Over the past years, the management of ACAOS-IM was based essentially on good clinical sense more than on guideline recommendations. Once myocardial ischaemia is found, which can be through non-invasive tests in rare instances, or, more frequently, using IVUS, therapeutic options range from stenting to open heart surgery, typically by coronary un-roofing. Data on clinical effectiveness and the long-term impact of such treatments are obviously still lacking due to the rarity of the anomaly, the difficult diagnosis and worldwide heterogeneous management. Recently, it has been suggested that surgical repair of ACAOS does not completely eliminate the risk of sudden cardiac death at a mean follow up of 1.6 years.22
Although classical surgical repair is readily accepted as a definitive treatment, the efficacy of IM segment stenting is far to be proven. Our computational investigation confirmed the previously demonstrated clinical benefit of stenting, in terms of the IM fluid profile, eliminating compression, and near abolishment of the twisting. Whether this strategy would be clinically effective obviously is beyond the scope of the study and requires further investigation in complex and difficult-to-conceive clinical studies. In any case, our virtual computational observations give further positive rheologic confirmation to the anecdotal cases and series treated by stenting that have been reported in literature.23,24
Limitations
Our study suffers from several limitations. Firstly, it utilises a virtual R- and L-ACAOS model and the vessel has been considered non-compliant with a steady diastolic blood flow in a virtual haemodynamically stable patient; previous studies have already demonstrated that myocardial motion has a negligible effect on blood flow distribution of the coronary tree.8,15 Secondly, we investigated our model only in the diastolic phase, while the phasic obstruction in ACAOS-IM is thought to occur during cardiac systole. However, coronary artery perfusion is mainly diastolic and, so as not to diminish the effect of myocardial motion, we felt the diastolic phase was more reliable. We did not evaluate the time-averaged WSS, oscillatory index, and the relative residence time, which play a recognised role in the development of arterial atherosclerosis, but have been judged less important in studying a phasic phenomenon.

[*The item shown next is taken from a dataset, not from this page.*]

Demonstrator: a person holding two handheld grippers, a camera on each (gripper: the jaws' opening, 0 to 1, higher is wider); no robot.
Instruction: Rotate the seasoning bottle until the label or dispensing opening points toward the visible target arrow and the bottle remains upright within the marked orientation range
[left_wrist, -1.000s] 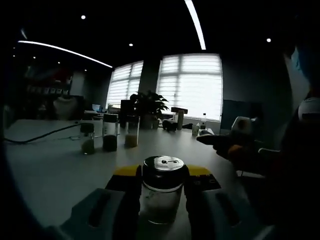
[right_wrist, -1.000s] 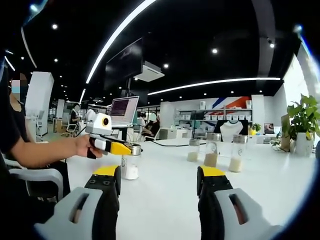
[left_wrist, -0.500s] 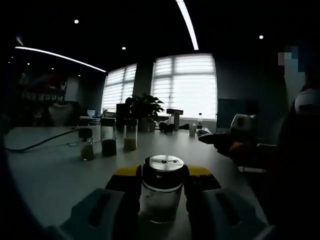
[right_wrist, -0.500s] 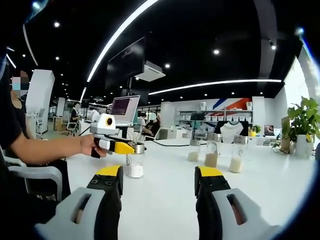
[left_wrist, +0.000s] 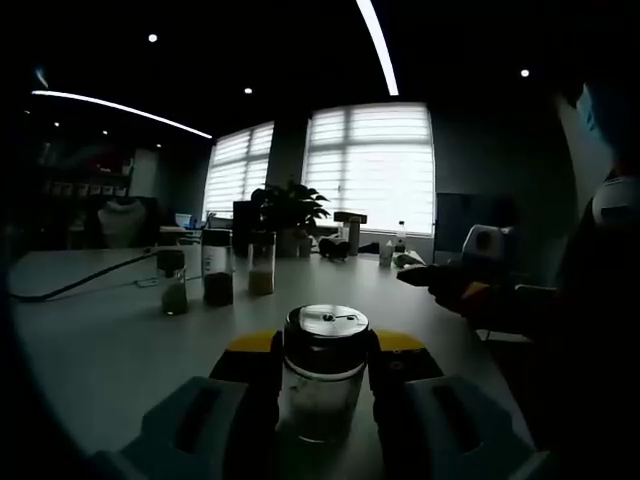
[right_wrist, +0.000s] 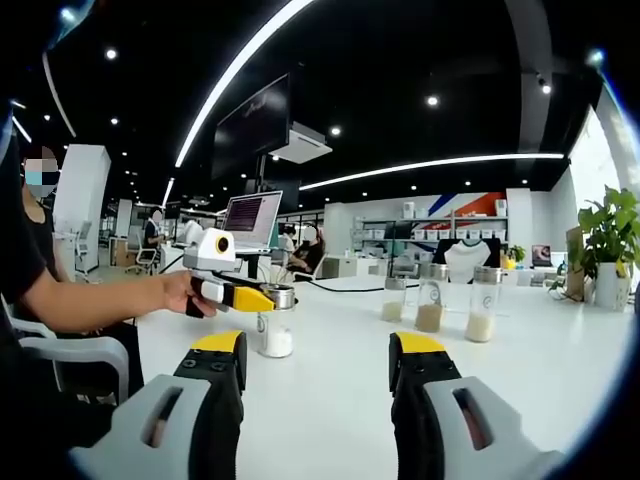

We used CFD analysis instead of FFR because previous investigations have already demonstrated that steady-state CFD simulation represents a more practical approach given that it requires much less computational time. Moreover, FFR has been designed to analyse a ‘steady’ and not a dynamic or better phasic coronary artery occlusion, as in the case of R- or L-ACAOS. In such anomalies, there is a cross-sectional decrease of the IM segment in rest (also called proximal hypoplasia), which is even more pronounced during physical exercise as a result of the lateral compression. This decrease, however, affects both systole and diastole, causing a significant reduction in coronary perfusion, which has
well-known consequences.
Conclusion
Our CFD-based investigation suggests that not only compression but also twisting of the IM course would occur under exercise conditions reducing blood flow distally to the IM segment and potentially causing myocardial ischaemia and malignant arrhythmias in individuals with L- and R-ACAOS with IM course. Length of the IM segment seems to correlate to the amount of twisting and IM segment deformation. Stenting with a modern third-generation drug-eluting stent would potentially normalise the flow patterns in terms of WSS and vorticity, reducing the twisting in patients with R-ACAOS but increasing it in those with L-ACAOS.